Goes the same with scope-level variables replaced with homonym functions that return rvalues.


Andrei
January 31, 2019
On Thursday, 31 January 2019 at 16:38:42 UTC, Steven Schveighoffer wrote:
> Yeah, that's already a thing that ref in D doesn't protect against:

It took me a while to understand what the compiler was doing.

This really feels like something that shouldn't compile.
January 31, 2019
On Thursday, 31 January 2019 at 21:42:04 UTC, Olivier FAURE wrote:
> [snip]
>
> It took me a while to understand what the compiler was doing.
>
> This really feels like something that shouldn't compile.

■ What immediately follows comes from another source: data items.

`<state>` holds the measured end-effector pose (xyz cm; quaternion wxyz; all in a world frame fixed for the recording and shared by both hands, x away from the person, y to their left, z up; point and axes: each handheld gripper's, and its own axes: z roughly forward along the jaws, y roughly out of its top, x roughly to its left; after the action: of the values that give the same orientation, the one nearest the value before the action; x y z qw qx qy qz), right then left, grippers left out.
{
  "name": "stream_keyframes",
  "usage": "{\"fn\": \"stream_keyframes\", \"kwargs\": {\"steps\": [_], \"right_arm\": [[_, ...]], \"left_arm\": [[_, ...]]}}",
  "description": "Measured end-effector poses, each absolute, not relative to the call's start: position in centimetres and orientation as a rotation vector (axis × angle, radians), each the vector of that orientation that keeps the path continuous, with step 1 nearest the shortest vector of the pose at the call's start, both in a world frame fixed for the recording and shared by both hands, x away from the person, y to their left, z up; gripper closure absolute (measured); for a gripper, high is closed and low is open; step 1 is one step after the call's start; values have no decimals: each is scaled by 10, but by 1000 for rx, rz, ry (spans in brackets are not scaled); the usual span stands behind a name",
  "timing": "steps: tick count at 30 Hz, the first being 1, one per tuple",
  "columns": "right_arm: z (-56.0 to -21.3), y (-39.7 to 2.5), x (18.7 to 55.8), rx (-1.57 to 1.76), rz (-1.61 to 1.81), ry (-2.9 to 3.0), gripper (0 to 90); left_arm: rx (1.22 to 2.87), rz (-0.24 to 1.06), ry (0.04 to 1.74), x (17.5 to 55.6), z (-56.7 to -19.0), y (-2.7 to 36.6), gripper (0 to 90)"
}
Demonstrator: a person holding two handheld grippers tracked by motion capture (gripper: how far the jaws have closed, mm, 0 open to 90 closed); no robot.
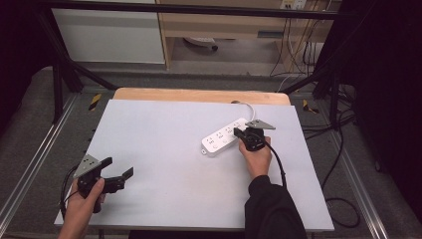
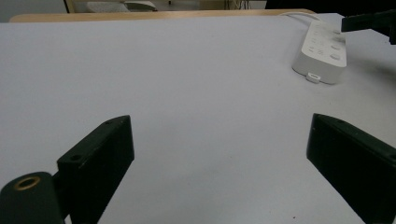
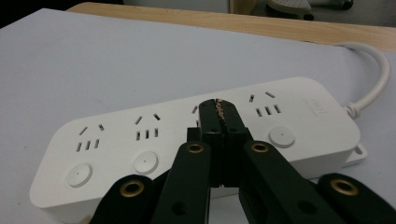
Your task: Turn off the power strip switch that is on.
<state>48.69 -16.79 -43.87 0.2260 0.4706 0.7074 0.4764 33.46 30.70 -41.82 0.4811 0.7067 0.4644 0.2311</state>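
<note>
A white power strip (image 1: 219, 139) with several sockets and round buttons lies right of the table's middle, and its white cord (image 1: 247, 108) runs off toward the back edge. My right gripper (image 1: 239, 132) is shut with nothing between its jaws. In the right gripper view its tips (image 3: 217, 110) lie over the strip (image 3: 140, 140) at the third socket group, hiding that group's button. My left gripper (image 1: 118, 168) is held open at the front left, well away from the strip. Its jaws (image 2: 223, 135) stand wide apart over bare table, with the strip (image 2: 322, 51) far off at the upper right.
A white sheet (image 1: 164, 164) covers the table, and a wooden edge (image 1: 199, 94) shows at the back. Black frame bars (image 1: 74, 69) stand at both back corners. Loose cables (image 1: 343, 204) lie on the floor to the right.
</note>
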Motion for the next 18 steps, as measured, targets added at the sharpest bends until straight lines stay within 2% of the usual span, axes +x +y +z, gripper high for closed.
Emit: {"fn": "stream_keyframes", "kwargs": {"steps": [8, 18], "right_arm": [[-432, -172, 485, 1298, 1315, 1940, 843], [-423, -174, 481, 1291, 1309, 1917, 709]], "left_arm": [[1724, 565, 1132, 335, -418, 307, 74], [1725, 564, 1129, 335, -418, 307, 74]]}}
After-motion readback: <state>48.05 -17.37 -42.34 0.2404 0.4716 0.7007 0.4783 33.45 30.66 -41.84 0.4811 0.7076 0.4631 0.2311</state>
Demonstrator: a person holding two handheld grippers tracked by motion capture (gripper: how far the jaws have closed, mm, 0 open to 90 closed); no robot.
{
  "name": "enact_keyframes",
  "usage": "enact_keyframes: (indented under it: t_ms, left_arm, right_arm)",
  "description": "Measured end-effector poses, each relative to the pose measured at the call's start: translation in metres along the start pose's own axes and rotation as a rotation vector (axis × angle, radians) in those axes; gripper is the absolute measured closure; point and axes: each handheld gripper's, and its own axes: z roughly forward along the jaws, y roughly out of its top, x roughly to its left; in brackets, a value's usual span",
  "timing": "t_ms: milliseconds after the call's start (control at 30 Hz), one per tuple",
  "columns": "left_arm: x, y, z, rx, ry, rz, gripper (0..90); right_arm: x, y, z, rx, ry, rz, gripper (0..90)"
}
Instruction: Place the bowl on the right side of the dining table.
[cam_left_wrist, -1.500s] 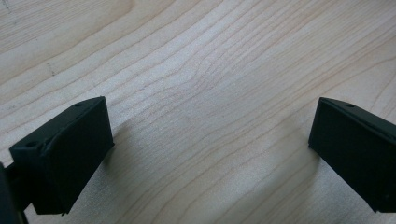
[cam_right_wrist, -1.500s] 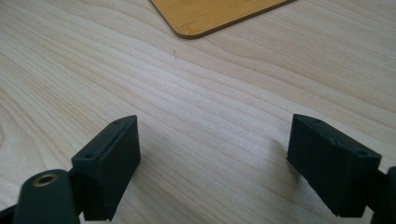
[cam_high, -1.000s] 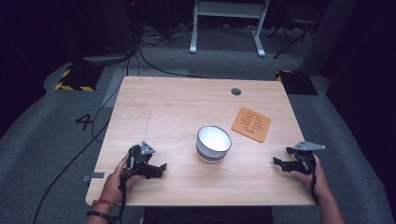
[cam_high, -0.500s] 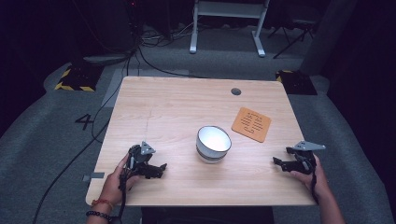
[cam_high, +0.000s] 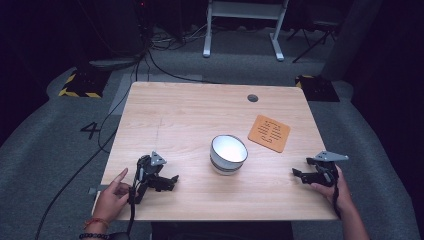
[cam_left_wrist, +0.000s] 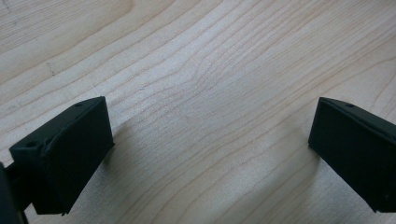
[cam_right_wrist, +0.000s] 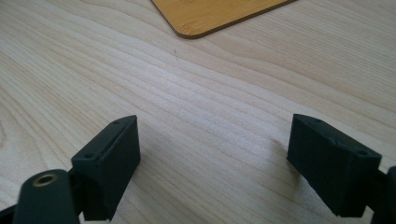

It doesn't compile with dip1000 without first giving the getter functions a return attribute for this.
January 31, 2019
On Thursday, 31 January 2019 at 18:31:22 UTC, Steven Schveighoffer wrote:
> BTW, the DIP discusses how to annotate these rare situations:
>
> int doubleMyValue(ref int x) { ... }
> @disable int doubleMyValue(int x);
>
> -Steve

I don't think that's a solution. The problem is in the getter method, not in doubleMyValue. If nothing else, since the DIP is designed to work on existing functions, it could happen on doubleMyValue functions which would be both designed by and used by people completely unaware of DIP-1016.
January 31, 2019
On 1/31/19 4:42 PM, Olivier FAURE wrote:
> On Thursday, 31 January 2019 at 16:38:42 UTC, Steven Schveighoffer wrote:
>> Yeah, that's already a thing that ref in D doesn't protect against:
> 
> It took me a while to understand what the compiler was doing.
> 
> This really feels like something that shouldn't compile.

The proposal could actually disallow rvalues that have lvalue syntax, such as "symbol", "symbol[expr]", "symbol.symbol", "symbol.symbol[expr]", etc. Ugh. Gets hairy quickly.